STATEMENT OF D. MARK CATLETT, ASSISTANT SECRETARY FOR
MANAGEMENT AND CHIEF FINANCIAL OFFICER, DEPARTMENT OF VETERANS
AFFAIRS
Mr. Catlett. Good morning, Mr. Chairman. It is my pleasure
to testify on behalf of the Department of Veterans Affairs on
our implementation of the Debt Collection Improvement Act,
DCIA. As VA Chief Financial Officer, I am working closely with
the Veterans Benefits Administration and the Veterans Health
Administration, within the Department, to take the steps
necessary to ensure our compliance with the requirements of
DCIA.
I believe the VA has long been a leader in the Federal debt
management community. Since 1991, the Veterans Benefits
Administration has operated a debt management center in Saint
Paul, MN, which controls and maintains an automated collections
system that has been in existence since 1975. The debt
management center utilizes every collection tool available to
Federal agencies in an operation that emphasizes both the
prevention and collection of debt.
Over the past year we have been moving closer to our goal
of consolidating all significant VA debt programs into one
centralized automated collection system. We have now made
significant progress toward automating the billing and payment
process of the first party medical receivables at centralized
sites, and we have laid the groundwork for consolidating the
management of these debts under the debt management center.
Enactment of DCIA provides Federal collection officials
with some new collection tools, and it also imposes on these
officials some new requirements. Let me expand briefly on some
of our responses to the earlier written inquiry by this
subcommittee.
Concerning administrative offsets and cross-servicing, VA
is preparing an initial referral from our debt management
center to Treasury of certain debts delinquent more than 180
days. We have released notification to the referral candidates
in March, and we will make the actual referrals to the Treasury
during this month of April. About 39,000 notices were released,
representing debts valued at $201 million.
Our debt management center is working with OMB and Treasury
to explore the possibility of becoming a cross-server of
government debt under the DCIA. In regards to this objective,
our debt management center will be submitting a debt collection
business plan to OMB, and on April 8, last week, we submitted a
cross-servicing application to the Department of Treasury.
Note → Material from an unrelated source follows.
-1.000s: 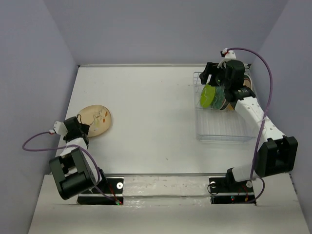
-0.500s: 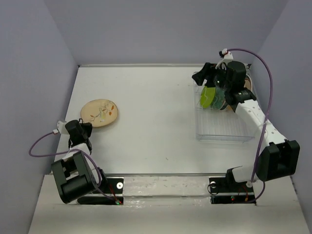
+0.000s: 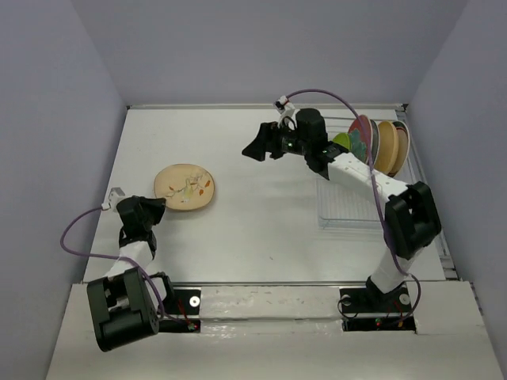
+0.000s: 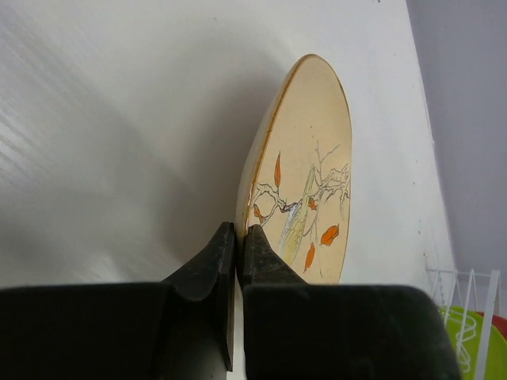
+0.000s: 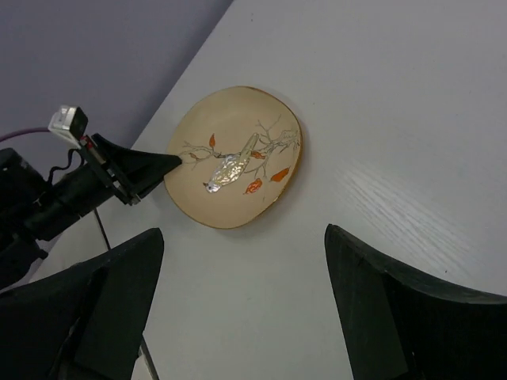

These documents will serve as the basis for our upcoming
discussions with OMB and Treasury.
The debt management center has been successful in
collecting its own delinquent claims, using all appropriate
collection tools, such as Federal salary offset, tax refund
offset, and the use of credit reporting agencies and private
collection agencies.
The debt management center also has an extensive management
reporting system, all of which indicates, in my belief, the
debt management center's ability to collect the debts of other
agencies and to provide incremental servicing of any collection
function as necessary.
On debt sales, VA has a highly efficient process for
selling loans and generally executes three loan sales a year.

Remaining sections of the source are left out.